Su mandíbula se tensó.
No eran necesarias más palabras.
—Prepara a los hombres —ordenó, girando sobre sus talones.
Kay lo siguió en silencio.
Unos momentos después, llegaron a la habitación de cristal.
Sin dudarlo, Kay abrió la puerta de golpe.
Sin llamar.
Sin aviso.
Roman entró primero, y se quedó helado.
Patricia estaba arrodillada en el suelo, su espalda marcada con latigazos frescos.
Una criada estaba de pie sobre ella, látigo en mano.
Su mirada se oscureció instantáneamente, la rabia inundándolo como una tormenta apenas contenida.
Algo primitivo se agitó dentro de él, afilado y peligroso.
Todavía estaban haciendo esto.
Se atrevían a hacer esto incluso después de que él la había reclamado.
Su mano se crispó a su lado.
Patricia, respirando con dificultad y aferrándose a su camisón, lentamente se dio cuenta de que los latigazos habían cesado.
Abrió los ojos, confundida.
¿La anciana finalmente había tenido suficiente?
Pero, ¿qué estaban mirando todos?
Se dio la vuelta, lentamente.
Y ahí estaba él.
Por primera vez en su vida, Patricia sintió un alivio genuino al verlo.
Su frágil fortaleza se hizo añicos, y colapsó, sollozando mientras el dolor desgarraba su cuerpo.
—¡Roman!
Podrías haber llamado antes de entrar.
Este es un asunto familiar —espetó Lisa, con voz alta y hueca.
Intentó sonar confiada, pero el temblor en su voz la traicionaba.
Estaba temblando.
Rezando para que él no desatara cualquier furia que estuviera acumulando.
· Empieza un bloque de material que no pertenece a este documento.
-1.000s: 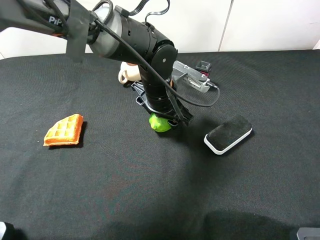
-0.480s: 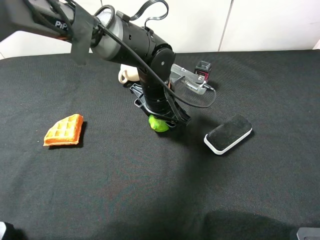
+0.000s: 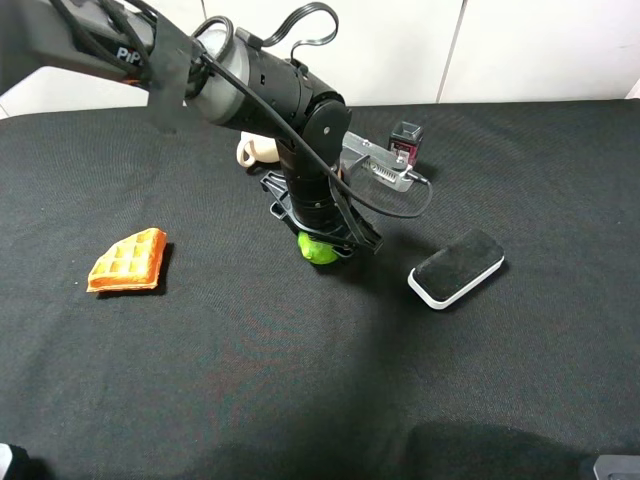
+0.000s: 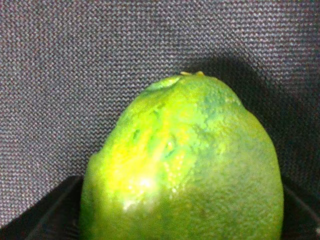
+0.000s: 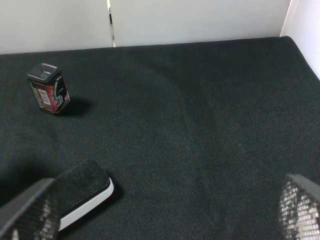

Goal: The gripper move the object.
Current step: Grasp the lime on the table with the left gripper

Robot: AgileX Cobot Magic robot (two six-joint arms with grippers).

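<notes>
Room is widest on your near side: the black table cloth [image 3: 300, 400] lies bare from the front edge up to the work. The right gripper [image 5: 162, 215] sits low at the near right corner, its two fingers wide apart with nothing between them, so it is out of the way.

At middle depth comes the lime [image 3: 320, 248], resting on the cloth about the middle of the table. The left gripper [image 3: 335, 238] stands over it from above, the arm nearly vertical. I think this is because a round fruit is best taken from the top, with one finger on each side. In the left wrist view the fruit fills the picture and dark fingers [image 4: 47, 217] show at both its flanks. Whether they press it or only bracket it, I cannot tell.

The waffle piece [image 3: 128, 261] lies well apart to the left, and the black pad with white base [image 3: 456, 268] lies near on the right. I judge the left-front as your freest way; to the right you must lift over the pad.

Behind the arm, the cream teapot [image 3: 256, 150] and the small dark bottle [image 3: 405, 138] stand close, so going back is tight. Farther, the cloth ends at the white wall [image 3: 520, 50].
</notes>
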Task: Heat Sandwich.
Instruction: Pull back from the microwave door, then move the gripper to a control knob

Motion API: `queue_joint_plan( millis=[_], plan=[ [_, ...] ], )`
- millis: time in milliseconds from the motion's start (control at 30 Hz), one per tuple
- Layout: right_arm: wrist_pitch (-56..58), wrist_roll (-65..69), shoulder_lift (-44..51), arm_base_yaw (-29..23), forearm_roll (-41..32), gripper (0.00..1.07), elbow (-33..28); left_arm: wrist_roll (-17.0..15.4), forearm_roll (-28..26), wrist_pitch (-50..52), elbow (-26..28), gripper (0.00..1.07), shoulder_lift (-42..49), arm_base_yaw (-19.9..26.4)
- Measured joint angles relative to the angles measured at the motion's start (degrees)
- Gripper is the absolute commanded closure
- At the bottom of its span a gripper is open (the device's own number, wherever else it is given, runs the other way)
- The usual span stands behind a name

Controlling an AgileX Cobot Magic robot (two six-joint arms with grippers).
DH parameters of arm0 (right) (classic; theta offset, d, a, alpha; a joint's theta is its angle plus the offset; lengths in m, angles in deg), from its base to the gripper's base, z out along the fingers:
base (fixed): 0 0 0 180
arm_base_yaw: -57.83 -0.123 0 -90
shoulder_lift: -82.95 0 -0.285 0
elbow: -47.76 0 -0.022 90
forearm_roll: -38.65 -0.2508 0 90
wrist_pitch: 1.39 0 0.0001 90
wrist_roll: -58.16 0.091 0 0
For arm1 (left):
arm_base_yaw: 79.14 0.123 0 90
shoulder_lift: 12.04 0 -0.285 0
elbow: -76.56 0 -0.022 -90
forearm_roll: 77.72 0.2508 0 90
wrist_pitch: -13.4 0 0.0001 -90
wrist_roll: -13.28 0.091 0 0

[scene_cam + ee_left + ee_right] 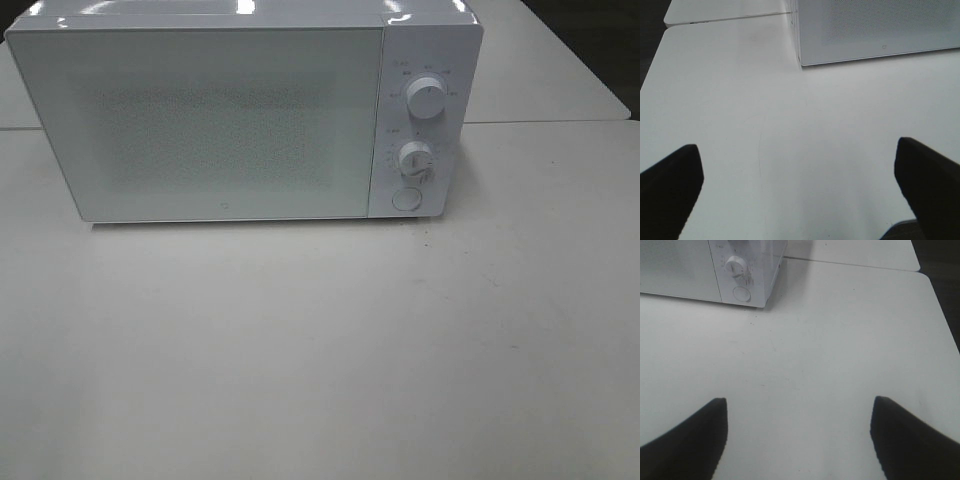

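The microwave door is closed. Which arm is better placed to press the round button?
Right, probably: the right claw faces the round button on the microwave's control side; the left claw sees only the door's other corner.

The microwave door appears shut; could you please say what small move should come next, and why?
Probably move the right gripper toward the round button below the dials, likely the door release: the microwave is shut, no sandwich shows, and its jaws stand open, empty.

You see a microwave (230,205) in smooth, glossy white plastic, its door (210,120) finely dot-meshed, on a smooth matt white counter (320,350), and dull matt black fingers (670,190) on the left gripper (797,147) and right gripper (800,401).
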Motion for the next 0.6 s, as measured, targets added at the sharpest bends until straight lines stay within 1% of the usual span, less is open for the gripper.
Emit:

Roman se volvió hacia ella, su mirada aguda y cortante.
—Quizás necesito caminar con nuestro certificado de matrimonio —dijo lentamente, cada palabra deliberada—, para recordarte que ahora ella es mi esposa…
y mi familia.
La boca de Lisa se abrió ligeramente, pero no salieron palabras.
Apartó la mirada, tragando saliva.
—Puede que sea tu esposa ahora —dijo la anciana fríamente—, pero primero fue nuestra.
Todavía tenemos derecho sobre ella.
Puedes esperar afuera hasta que hayamos terminado.
Agitó una mano hacia la criada para reanudar el castigo, pero antes de que el látigo pudiera siquiera moverse, Kay ya estaba al lado de la mujer, una sombra sobre su hombro.
—No lo recomendaría —susurró, con voz fría y definitiva.
La criada se quedó paralizada.
Temblando, volvió sus ojos hacia la anciana, rogando silenciosamente por ayuda.
—¡¿Qué significa esto?!
—gritó la anciana, golpeando su mano en el reposabrazos con furia.
Roman ni se inmutó.
—No creo que me haya explicado con claridad —dijo, con voz baja y letal—.
Patricia Blackthorn es mi esposa.
Si tienen algo que decirle, me lo dicen a mí.
Sus ojos recorrieron la habitación como un depredador.
—Y dado que se han tomado la libertad de poner una mano sobre lo que me pertenece, sin mi permiso…
devolveré ese favor.
La habitación se sumió en un tenso y sofocante silencio.
La anciana se puso rígida.
Lisa parecía pálida.
Las manos de la criada temblaban a sus costados.
El infierno acababa de entrar en la habitación, y llevaba el rostro de Roman.